Why “Fair” Raises Can Demotivate Your Best Employees
I want to share a story from my early career that taught me one of the most powerful lessons about motivation and leadership. It goes back to my time working in a law firm in Jackson, Tennessee. Now, I’ll be the first to admit that I was not the best employee in the world. I knew the legal field wasn’t going to be my long-term path. The job was something I took while finishing my MBA, and while I worked hard, I also knew it wasn’t where my heart would stay forever.
When I first started, I loved the job. I liked my boss, I was excited, and I wanted to do well. For about a year and a half, things were fine, but then I had my first real performance evaluation. The feedback wasn’t shocking. The biggest critique was because I didn’t like answering phones, and I let too many calls go to voicemail. Still, they were happy enough with my work that I received a raise. Nothing huge, but something.
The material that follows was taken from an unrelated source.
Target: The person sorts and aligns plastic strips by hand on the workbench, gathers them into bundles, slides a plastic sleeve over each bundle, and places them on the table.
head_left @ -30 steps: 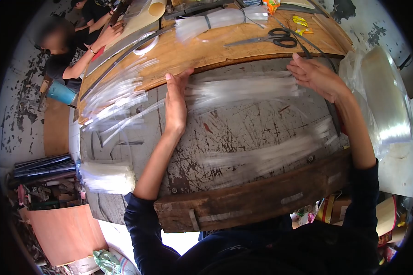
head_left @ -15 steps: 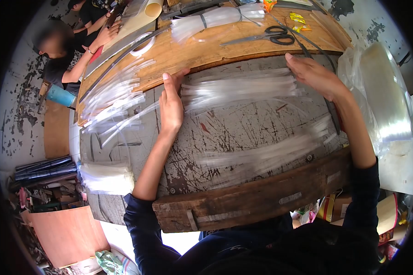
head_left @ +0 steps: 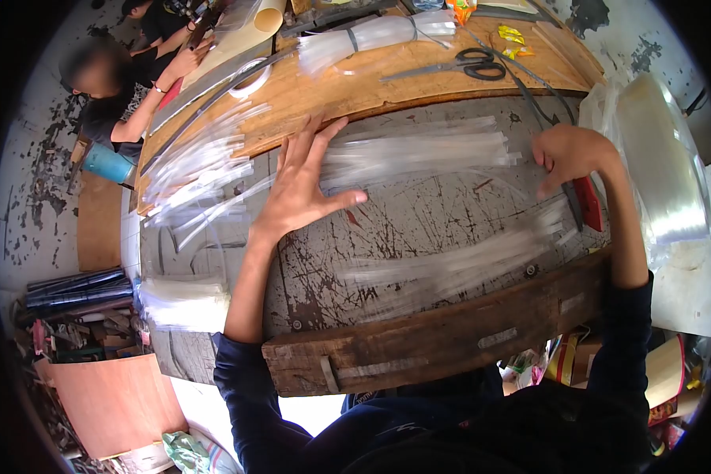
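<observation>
My left hand [head_left: 300,182] is open, fingers spread, over the left end of a bundle of clear plastic strips [head_left: 419,156] on the scratched grey board [head_left: 419,213]. Off the bundle's right end, my right hand [head_left: 575,152] has loosely bent fingers, with thumb and fingers apart and nothing visible between them. Just below it lies a red-handled object [head_left: 587,204] beside a dark strip; its kind is unclear. A second group of clear strips [head_left: 466,257] lies nearer to me, loosely fanned.
Loose strips [head_left: 197,162] and a short bundle [head_left: 183,304] lie left. Behind are black-handled scissors [head_left: 482,65], a tied bundle [head_left: 375,38] and a tape roll [head_left: 251,79]. A wooden beam [head_left: 442,336] runs along the front edge. Two people sit at the far left.
My left hand has turned from edge-on to palm down, its fingers spreading over the bundle's end. My right hand has moved down and right, away from the other end, its fingers bending.
</observation>
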Available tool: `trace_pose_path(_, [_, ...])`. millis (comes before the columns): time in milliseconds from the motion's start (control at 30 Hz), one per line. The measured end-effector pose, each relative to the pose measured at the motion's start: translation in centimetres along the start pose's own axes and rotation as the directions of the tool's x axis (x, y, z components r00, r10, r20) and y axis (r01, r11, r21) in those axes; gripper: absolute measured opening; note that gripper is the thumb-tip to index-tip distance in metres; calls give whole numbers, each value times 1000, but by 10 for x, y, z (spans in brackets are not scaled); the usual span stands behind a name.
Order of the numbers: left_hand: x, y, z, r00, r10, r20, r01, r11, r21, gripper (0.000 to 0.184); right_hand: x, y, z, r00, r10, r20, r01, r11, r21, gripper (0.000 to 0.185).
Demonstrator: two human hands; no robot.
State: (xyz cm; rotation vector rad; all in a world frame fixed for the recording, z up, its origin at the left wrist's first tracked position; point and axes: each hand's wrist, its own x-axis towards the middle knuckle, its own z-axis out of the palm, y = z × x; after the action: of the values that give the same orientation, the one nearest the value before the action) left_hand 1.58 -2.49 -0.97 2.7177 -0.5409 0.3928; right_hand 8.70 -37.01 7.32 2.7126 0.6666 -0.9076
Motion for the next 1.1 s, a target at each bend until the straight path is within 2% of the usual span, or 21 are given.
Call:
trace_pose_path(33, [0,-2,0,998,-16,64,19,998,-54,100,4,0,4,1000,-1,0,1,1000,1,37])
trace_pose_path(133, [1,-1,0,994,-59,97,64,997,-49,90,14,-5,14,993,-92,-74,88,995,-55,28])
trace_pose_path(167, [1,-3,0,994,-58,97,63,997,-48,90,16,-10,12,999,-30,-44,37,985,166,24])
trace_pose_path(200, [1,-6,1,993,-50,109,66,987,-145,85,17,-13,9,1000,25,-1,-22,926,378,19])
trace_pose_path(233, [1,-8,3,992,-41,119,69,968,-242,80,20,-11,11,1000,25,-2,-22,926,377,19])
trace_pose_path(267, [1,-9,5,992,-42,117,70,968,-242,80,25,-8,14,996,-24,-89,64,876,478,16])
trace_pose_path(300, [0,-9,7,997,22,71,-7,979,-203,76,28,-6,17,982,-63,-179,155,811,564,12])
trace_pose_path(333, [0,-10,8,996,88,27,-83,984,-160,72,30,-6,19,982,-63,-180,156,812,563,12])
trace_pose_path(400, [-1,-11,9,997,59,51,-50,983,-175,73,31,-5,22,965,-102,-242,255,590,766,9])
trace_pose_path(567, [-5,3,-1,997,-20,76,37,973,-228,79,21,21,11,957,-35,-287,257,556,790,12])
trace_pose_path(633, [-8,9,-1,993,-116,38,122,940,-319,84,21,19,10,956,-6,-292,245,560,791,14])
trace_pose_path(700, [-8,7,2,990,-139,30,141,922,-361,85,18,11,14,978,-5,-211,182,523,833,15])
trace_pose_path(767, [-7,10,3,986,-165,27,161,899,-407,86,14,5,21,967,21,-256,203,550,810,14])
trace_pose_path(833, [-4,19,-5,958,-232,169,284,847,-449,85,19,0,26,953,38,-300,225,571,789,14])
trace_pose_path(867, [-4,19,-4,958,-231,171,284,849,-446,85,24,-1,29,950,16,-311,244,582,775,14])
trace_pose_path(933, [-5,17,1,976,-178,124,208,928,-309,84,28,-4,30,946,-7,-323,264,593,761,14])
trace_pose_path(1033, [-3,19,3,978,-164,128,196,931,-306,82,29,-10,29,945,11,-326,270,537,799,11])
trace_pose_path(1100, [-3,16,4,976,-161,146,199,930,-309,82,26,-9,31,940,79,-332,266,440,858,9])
Here’s where it got interesting. They explained the raise as “performance-based” and then told me not to discuss it with anyone. Of course, what do employees do the first chance they get? We all went out to lunch and compared notes. That’s when I found out that everybody got the same raise. Straight across the board.
Now, if they had framed it as a cost-of-living raise, I probably wouldn’t have thought twice about it. But because they called it performance-based, I felt cheated. I wasn’t perfect, but I certainly wasn’t one of the employees who spent entire days chatting back and forth online instead of working. Yet those folks got the same raise that I did. The message was clear: effort didn’t matter.
And you know what happened? I stopped trying. Before that, I was the one who came in early, did the extra random stuff that needs done but isn’t really assigned to anyone. But once I realized my extra effort meant nothing, I coasted. Within a few months, I had left and gone on to graduate school.
Looking back now, with years of experience and a PhD in Management, I understand the psychology behind what happened. This is a classic organizational behavior problem. When leaders fail to recognize and reward true performance, motivation drops. People lose trust in their leaders, they lose faith in the fairness of the system, and eventually, they disengage.
I’ve told this story many times, and almost everyone I share it with has their own version. Maybe it happened to you on a sports team - you practiced hard, showed up every day, but someone else got the starting position or the recognition. Maybe it happened at work when promotions or raises seemed to go to the wrong people. No matter the setting, the lesson is the same: when effort and outcomes don’t connect to rewards, people check out.
So, take note. If you want engaged, motivated employees, you must be thoughtful and transparent in how you reward performance. Cost-of-living adjustments are fine, but be honest about them. Save “performance-based” for when you truly mean it. Your best employees are watching, and they’ll know the difference.
I’m here to help!
-Dr. Lean (June, 2025)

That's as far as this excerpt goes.